*** INFORMATION SHOWN ***

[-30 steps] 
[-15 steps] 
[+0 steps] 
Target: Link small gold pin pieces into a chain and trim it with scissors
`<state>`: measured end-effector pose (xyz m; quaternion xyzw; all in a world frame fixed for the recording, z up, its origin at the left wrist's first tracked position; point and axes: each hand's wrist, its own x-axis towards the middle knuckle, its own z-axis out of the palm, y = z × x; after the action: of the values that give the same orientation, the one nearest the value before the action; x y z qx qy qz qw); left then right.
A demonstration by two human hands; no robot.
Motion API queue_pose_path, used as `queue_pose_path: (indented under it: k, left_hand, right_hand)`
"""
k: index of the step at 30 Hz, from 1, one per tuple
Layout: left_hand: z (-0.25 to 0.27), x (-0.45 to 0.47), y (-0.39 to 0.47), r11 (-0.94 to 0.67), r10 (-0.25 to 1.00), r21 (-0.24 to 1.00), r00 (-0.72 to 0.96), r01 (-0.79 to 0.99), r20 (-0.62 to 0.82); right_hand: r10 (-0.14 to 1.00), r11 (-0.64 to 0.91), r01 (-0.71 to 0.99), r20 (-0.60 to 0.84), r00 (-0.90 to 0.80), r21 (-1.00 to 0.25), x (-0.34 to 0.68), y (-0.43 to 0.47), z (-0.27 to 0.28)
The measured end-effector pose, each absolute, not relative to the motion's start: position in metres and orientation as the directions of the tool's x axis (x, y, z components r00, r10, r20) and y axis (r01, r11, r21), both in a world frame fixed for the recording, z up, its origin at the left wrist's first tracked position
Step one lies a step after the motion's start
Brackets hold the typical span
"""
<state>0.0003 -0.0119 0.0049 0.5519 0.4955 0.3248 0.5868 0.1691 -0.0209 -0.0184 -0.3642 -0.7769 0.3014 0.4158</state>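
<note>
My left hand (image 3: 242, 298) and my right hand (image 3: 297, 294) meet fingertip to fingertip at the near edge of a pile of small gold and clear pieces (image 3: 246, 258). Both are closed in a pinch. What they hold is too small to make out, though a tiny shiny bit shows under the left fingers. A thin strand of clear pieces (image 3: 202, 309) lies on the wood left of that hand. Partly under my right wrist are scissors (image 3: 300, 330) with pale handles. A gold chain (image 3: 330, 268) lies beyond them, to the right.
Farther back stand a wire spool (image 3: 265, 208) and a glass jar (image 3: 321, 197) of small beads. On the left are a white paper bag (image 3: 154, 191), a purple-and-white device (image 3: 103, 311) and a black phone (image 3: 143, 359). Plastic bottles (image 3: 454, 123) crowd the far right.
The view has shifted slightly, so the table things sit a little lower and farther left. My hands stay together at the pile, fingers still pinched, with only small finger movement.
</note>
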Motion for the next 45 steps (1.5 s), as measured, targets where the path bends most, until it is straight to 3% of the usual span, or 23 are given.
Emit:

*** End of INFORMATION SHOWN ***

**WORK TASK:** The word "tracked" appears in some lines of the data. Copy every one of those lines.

**RESULT OF THIS TASK:**
`<state>`: measured end-effector pose (xyz m; quaternion xyzw; all in a world frame fixed for the recording, z up, its origin at the left wrist's first tracked position; point and axes: each hand's wrist, its own x-axis towards the middle knuckle, its own z-axis out of the palm, y = z × x; after the action: of the values that give the same orientation, the one nearest the value before the action; x y z qx qy qz qw); left then right.
The measured end-effector pose, each absolute, not relative to the motion's start: position in metres and orientation as the directions of the tool's x axis (x, y, z components r00, r10, r20) and y axis (r01, r11, r21), both in a world frame fixed for the recording, z up, its origin at the left wrist's first tracked position

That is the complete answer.